**Task requirements:** Scan the records below and report how many lines contain the word "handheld", giving the number by itself.

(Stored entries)
====

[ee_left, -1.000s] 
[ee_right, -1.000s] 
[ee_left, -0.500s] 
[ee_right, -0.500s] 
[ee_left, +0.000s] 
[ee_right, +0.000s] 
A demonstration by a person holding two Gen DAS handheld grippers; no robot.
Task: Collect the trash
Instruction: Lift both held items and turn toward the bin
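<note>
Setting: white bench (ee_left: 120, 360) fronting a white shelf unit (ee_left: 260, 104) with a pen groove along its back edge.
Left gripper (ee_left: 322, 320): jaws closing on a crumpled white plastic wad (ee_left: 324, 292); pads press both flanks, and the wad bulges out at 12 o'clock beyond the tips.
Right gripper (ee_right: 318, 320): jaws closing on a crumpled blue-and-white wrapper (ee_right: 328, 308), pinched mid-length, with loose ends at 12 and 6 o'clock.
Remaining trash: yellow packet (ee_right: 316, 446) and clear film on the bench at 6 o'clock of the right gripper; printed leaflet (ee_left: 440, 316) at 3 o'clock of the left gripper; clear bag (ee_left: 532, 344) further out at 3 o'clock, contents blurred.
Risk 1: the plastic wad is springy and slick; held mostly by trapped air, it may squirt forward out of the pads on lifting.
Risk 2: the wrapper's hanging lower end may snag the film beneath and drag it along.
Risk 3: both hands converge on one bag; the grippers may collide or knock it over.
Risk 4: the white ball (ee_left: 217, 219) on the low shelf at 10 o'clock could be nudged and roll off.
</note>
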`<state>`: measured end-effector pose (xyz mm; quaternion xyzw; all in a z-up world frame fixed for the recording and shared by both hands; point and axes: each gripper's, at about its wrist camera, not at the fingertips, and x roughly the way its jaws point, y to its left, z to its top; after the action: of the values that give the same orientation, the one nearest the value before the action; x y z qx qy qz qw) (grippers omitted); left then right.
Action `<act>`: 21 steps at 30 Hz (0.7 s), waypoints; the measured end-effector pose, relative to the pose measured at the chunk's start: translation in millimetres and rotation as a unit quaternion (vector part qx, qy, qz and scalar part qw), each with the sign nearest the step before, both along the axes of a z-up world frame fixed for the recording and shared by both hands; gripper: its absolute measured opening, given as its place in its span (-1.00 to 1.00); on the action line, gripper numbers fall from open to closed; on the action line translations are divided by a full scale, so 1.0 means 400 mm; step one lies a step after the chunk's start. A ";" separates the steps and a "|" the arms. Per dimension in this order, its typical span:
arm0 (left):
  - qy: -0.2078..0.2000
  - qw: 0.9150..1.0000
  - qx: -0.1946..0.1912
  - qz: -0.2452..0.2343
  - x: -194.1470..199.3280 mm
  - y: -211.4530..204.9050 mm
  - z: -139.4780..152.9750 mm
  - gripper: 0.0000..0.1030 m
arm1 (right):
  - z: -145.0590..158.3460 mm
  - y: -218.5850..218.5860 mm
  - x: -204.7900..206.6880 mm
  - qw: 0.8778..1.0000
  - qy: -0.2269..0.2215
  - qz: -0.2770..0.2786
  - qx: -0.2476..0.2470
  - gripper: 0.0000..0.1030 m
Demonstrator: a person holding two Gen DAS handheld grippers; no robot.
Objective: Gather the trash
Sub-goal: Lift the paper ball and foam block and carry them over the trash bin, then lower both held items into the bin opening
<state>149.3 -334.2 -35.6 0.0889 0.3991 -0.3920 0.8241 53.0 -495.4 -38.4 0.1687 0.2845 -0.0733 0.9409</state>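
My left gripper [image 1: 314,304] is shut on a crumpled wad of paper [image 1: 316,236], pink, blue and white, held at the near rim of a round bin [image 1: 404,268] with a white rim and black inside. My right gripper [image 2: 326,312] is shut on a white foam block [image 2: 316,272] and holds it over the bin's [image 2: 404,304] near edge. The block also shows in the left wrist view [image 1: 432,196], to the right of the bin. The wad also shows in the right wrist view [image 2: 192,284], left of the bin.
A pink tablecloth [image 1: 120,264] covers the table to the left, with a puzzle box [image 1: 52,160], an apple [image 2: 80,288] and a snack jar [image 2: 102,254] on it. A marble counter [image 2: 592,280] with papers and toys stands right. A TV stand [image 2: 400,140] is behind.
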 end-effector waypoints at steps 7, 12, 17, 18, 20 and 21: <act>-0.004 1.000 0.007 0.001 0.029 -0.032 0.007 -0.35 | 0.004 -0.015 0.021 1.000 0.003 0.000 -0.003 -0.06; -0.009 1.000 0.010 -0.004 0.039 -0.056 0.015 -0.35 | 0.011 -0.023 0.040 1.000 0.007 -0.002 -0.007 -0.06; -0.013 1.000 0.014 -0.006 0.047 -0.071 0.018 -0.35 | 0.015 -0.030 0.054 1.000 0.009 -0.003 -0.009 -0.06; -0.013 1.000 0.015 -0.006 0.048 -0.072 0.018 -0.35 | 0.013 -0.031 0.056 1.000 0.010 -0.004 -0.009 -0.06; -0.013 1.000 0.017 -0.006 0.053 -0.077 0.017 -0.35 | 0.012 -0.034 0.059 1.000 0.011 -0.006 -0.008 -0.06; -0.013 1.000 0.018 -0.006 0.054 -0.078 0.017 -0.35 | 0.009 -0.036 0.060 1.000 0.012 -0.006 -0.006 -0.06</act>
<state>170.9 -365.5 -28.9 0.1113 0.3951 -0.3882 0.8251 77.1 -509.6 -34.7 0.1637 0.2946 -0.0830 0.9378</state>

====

**Exercise result:** 2